Copying rule for the data below: take the line containing "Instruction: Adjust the" and every line after it to the end, exactly, and drop all pictures.
╭─ Data shown
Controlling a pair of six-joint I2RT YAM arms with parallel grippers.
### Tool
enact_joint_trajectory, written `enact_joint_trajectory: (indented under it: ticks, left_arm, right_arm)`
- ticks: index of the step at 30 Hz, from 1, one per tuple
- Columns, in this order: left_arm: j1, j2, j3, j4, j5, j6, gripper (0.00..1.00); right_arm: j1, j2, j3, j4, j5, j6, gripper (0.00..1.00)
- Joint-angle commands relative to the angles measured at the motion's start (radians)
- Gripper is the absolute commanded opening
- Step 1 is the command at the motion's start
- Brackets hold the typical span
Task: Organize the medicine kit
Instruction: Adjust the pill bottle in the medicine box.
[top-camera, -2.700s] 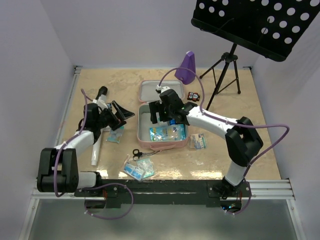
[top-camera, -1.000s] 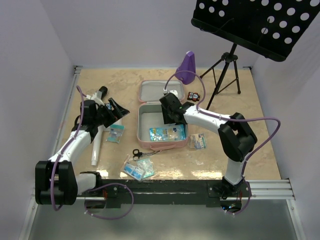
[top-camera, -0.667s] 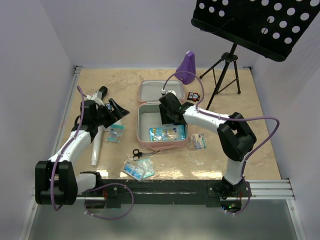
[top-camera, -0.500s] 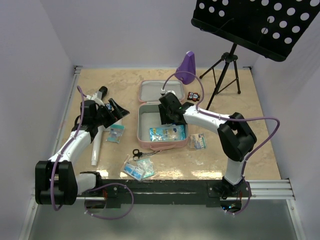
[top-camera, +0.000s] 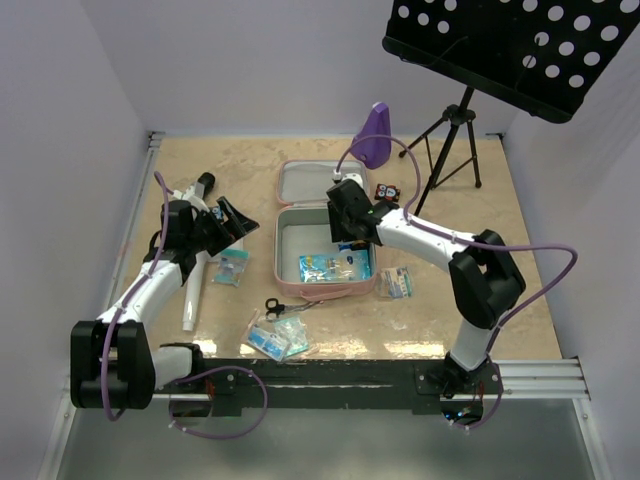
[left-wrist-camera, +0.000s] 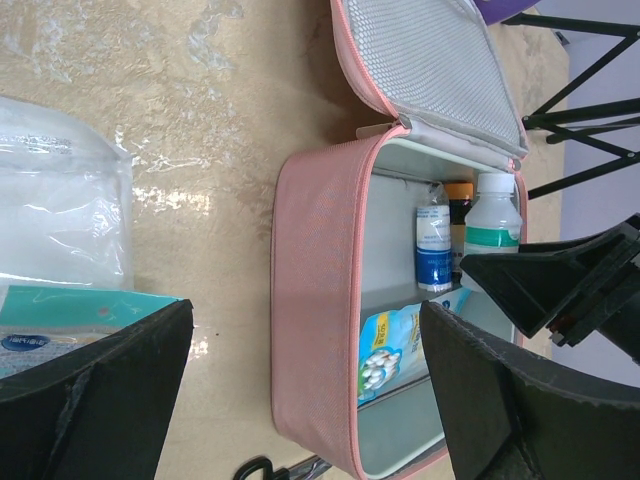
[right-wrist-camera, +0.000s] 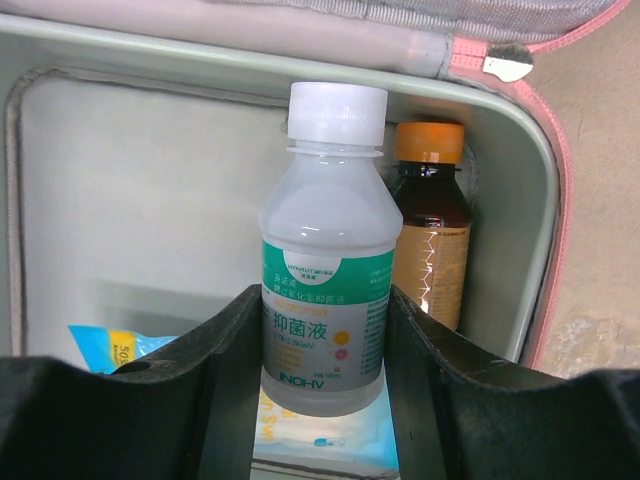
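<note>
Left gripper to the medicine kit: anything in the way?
Nothing visible. Only bare table lies between the open left gripper and the medicine kit's side wall; the packets lie off to one side. The right gripper is in the kit's far corner, gripping a white-capped bottle.

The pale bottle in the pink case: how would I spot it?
Find the open pink medicine kit. In its right corner by the hinge lie two bottles. Yours is the translucent bottle, white cap, green label, unlike the orange-capped brown bottle.
</note>
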Motion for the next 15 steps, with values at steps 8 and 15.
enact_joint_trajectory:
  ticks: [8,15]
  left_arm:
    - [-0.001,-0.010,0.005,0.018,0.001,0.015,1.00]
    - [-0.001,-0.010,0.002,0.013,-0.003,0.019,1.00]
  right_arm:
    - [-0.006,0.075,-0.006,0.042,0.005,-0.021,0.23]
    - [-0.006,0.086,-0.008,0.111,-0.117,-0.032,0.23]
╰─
▶ [Output below]
Instruction: Adjust the pill bottle in the medicine box.
[top-camera, -2.700s] 
[top-camera, -1.000s] 
[top-camera, -0.667s] 
[top-camera, -0.500s] 
[top-camera, +0.000s] 
[left-wrist-camera, +0.000s] 
[right-wrist-camera, +0.000s] 
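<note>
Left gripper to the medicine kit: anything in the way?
Nothing visible. Only bare table lies between the open left gripper and the medicine kit's side wall; the packets lie off to one side. The right gripper is in the kit's far corner, gripping a white-capped bottle.

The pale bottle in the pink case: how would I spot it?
Find the open pink medicine kit. In its right corner by the hinge lie two bottles. Yours is the translucent bottle, white cap, green label, unlike the orange-capped brown bottle.
</note>
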Motion for the next 15 steps, with values at steps 8 and 15.
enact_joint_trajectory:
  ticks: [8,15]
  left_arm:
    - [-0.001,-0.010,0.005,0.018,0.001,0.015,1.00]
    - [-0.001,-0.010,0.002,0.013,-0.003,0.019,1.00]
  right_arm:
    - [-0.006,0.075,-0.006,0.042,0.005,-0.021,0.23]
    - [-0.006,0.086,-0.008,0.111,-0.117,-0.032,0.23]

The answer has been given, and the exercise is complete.